Historical trading activity data informs users when they choose to engage with the perpetual futures markets for more complex positions. This segment offers leverage up to 100x, which allows participants to increase their exposure to price movements without needing the full capital amount upfront.
Leverage amplifies both gains and losses, so understanding the maintenance margin requirement is necessary to prevent automatic liquidation of the position.
Preventing automatic liquidation requires setting stop-loss orders, which act as automated instructions to sell an asset once it reaches a specific price point. These orders execute immediately once the market reaches the defined threshold, providing a safety net for positions.
Safety nets for positions are effective because the order book for popular futures pairs operates with high depth. High depth means that a large volume of orders sits on both the buy and sell sides, allowing for the execution of large trades without changing the price drastically.
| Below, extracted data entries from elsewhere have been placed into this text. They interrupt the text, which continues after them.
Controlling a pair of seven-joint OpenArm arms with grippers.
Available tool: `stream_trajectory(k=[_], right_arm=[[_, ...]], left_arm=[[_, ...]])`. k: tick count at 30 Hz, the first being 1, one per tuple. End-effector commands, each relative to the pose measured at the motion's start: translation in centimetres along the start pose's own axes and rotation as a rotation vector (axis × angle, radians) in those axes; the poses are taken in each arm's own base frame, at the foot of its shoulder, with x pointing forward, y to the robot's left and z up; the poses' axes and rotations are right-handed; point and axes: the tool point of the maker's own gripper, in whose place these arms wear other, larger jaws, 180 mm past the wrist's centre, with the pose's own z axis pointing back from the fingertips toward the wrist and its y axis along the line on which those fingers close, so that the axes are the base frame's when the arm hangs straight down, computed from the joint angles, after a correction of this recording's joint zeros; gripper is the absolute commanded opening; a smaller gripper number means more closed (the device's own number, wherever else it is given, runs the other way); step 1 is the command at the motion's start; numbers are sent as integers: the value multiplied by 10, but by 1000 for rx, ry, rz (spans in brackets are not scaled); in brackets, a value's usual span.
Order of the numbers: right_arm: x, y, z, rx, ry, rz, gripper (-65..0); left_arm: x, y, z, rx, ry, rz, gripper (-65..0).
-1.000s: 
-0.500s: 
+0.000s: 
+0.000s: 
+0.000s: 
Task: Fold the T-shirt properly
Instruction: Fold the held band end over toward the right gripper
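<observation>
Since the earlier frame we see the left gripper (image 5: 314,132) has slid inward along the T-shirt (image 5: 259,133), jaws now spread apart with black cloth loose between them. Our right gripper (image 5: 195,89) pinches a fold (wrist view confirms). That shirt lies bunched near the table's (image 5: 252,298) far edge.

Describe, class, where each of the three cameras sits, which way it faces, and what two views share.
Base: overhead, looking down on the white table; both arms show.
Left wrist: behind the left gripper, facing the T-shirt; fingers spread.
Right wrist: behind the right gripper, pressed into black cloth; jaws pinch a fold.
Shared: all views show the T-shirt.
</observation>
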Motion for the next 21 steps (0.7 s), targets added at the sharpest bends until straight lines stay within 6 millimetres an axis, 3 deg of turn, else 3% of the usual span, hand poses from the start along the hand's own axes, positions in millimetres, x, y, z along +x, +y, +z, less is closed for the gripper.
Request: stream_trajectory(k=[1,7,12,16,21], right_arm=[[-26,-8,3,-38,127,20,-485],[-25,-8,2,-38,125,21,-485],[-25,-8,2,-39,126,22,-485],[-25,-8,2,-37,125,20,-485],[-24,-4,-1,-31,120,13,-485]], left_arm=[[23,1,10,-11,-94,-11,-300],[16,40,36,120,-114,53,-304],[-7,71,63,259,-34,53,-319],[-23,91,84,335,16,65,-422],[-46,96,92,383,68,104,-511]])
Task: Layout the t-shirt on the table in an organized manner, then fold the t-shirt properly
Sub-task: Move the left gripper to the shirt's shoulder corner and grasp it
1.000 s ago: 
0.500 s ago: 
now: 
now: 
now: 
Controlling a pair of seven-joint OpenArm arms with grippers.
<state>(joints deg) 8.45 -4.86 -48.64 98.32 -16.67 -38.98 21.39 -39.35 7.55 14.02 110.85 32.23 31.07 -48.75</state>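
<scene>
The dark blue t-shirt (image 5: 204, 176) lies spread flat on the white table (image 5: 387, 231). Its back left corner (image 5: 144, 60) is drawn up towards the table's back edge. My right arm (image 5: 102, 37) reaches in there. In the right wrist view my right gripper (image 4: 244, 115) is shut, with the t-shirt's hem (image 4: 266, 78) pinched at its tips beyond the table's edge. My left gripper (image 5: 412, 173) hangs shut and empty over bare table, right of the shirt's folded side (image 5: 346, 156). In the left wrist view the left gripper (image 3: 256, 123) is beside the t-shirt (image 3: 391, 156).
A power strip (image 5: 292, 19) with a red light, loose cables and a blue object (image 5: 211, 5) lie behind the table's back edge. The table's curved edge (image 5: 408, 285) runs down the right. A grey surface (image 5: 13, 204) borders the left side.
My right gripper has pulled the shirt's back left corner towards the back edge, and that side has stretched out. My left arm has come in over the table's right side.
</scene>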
Large trades without price changes attract institutional and algorithmic traders who use API access to manage their accounts. The API provides endpoints that allow external software to place, cancel, and modify orders across hundreds of pairs simultaneously.
Placing orders across hundreds of pairs simultaneously requires a reliable data feed that transmits price updates in milliseconds. The WebSocket connection provided by the platform fulfills this requirement by pushing data directly to the user’s software without needing continuous polling.
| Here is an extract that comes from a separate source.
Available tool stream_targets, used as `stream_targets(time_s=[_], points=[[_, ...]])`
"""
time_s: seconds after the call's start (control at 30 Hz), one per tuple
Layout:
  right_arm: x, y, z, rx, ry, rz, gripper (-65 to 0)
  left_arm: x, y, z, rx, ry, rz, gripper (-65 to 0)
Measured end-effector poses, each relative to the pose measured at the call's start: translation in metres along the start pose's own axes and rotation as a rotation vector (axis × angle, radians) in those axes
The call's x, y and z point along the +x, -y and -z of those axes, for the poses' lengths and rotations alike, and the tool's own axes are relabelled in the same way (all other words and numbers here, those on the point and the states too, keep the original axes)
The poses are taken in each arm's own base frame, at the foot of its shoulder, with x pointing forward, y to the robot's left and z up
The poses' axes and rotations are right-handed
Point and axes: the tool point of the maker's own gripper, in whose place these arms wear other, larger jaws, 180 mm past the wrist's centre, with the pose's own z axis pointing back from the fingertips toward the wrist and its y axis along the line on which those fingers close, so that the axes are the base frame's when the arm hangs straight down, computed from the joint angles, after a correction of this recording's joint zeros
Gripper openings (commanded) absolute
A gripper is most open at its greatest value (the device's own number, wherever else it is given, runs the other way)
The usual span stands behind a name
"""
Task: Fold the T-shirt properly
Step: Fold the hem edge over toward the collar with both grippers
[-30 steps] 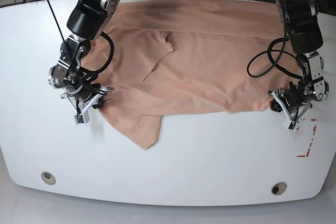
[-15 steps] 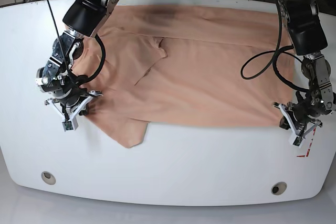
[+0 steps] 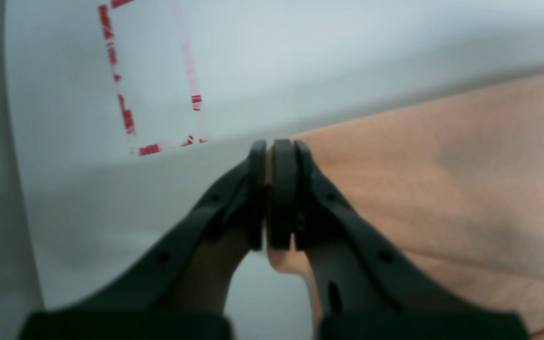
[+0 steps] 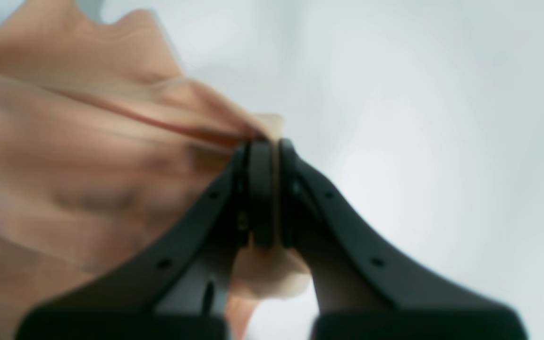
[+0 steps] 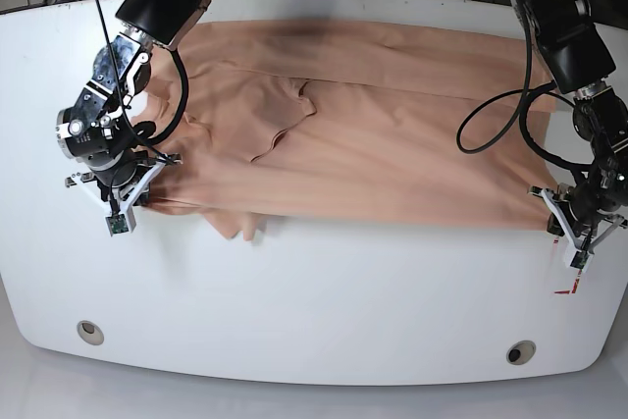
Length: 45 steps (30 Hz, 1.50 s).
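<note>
- Cloth first: the T-shirt lies spread across the far half of the white table, its near edge drawn into an almost straight line between the two arms.
- Left gripper is pinched tight on the shirt's corner at the base view's right; the wrist view shows a sliver of peach fabric clamped between the closed pads, just beside the red marks on the table.
- Right gripper is likewise clamped on the opposite corner, with bunched, rippled cloth trailing from its tips in its wrist view.
- A loose flap hangs past the near edge not far from the right gripper; it looks like a sleeve or a doubled fold, though I cannot tell which.
- To do this step well, I judge both corners should travel level and at matching pace, so the edge between them stays taut without dragging the shirt askew.
- Tension should be gentle: too much may pull fabric out of the pinch, too little lets the middle sag and crease.
- That flap likely needs smoothing before any fold is laid over it.
</note>
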Motion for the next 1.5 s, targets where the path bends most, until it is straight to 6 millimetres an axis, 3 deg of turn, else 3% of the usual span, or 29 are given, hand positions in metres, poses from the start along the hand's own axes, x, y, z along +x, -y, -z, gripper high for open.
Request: stream_targets(time_s=[0.3, 0.77, 0.97, 1.17, 1.3, 1.5], points=[[-0.006, -0.018, -0.022, -0.008, 0.006, -0.105, -65.0, -0.016, -0.006, -0.024, 0.066, -0.055, 0.037, -65.0], [-0.043, -0.027, -0.037, -0.003, -0.063, -0.135, -65.0, -0.06, 0.008, -0.051, 0.103, -0.178, 0.12, -65.0], [-0.058, -0.03, -0.039, 0.007, -0.097, -0.138, -65.0, -0.082, 0.016, -0.051, 0.083, -0.23, 0.123, -65.0], [-0.066, -0.032, -0.04, 0.012, -0.115, -0.139, -65.0, -0.086, 0.018, -0.049, 0.075, -0.222, 0.125, -65.0], [-0.069, -0.032, -0.04, 0.014, -0.123, -0.139, -65.0, -0.09, 0.021, -0.041, 0.052, -0.206, 0.107, -65.0], [-0.079, -0.035, -0.042, 0.022, -0.143, -0.14, -65.0, -0.113, 0.025, -0.028, 0.011, -0.261, 0.069, -65.0]])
Direct data pushing to external software creates the environment needed for automated bots to function around the clock. These bots maintain portfolios by rebalancing holdings based on programmed criteria, such as moving funds into stablecoins when market volatility exceeds a 5% daily threshold.
Volatility exceeding a 5% threshold is common in the crypto market, and the platform’s infrastructure remains stable under such conditions. The system logs every order, trade, and withdrawal, maintaining an audit trail that users can access for tax reporting or personal accounting purposes.
Personal accounting and tax reporting rely on the ability to export trade history in formats like CSV. This data includes the date, time, price, fee, and side of every transaction, providing a complete record of all activities within the account.
Having a complete record of all activities supports the transparency that the platform promotes regarding its reserve status. Every month, the exchange publishes a Proof of Reserve report, which includes a snapshot of total user assets versus the platform’s holdings, verified using Merkle Trees.
Verification through Merkle Trees ensures that the platform cannot alter the balance records without notice. Users can verify their own account’s inclusion in the total liability snapshot by using the provided tools, which confirms that their holdings are accounted for in the reserves.
Accounting for holdings in reserves provides the assurance that the assets are available for withdrawal at any time. This accessibility allows users to maintain a long-term hold on multiple cryptocurrencies, knowing the platform maintains the liquidity to support their portfolio management needs.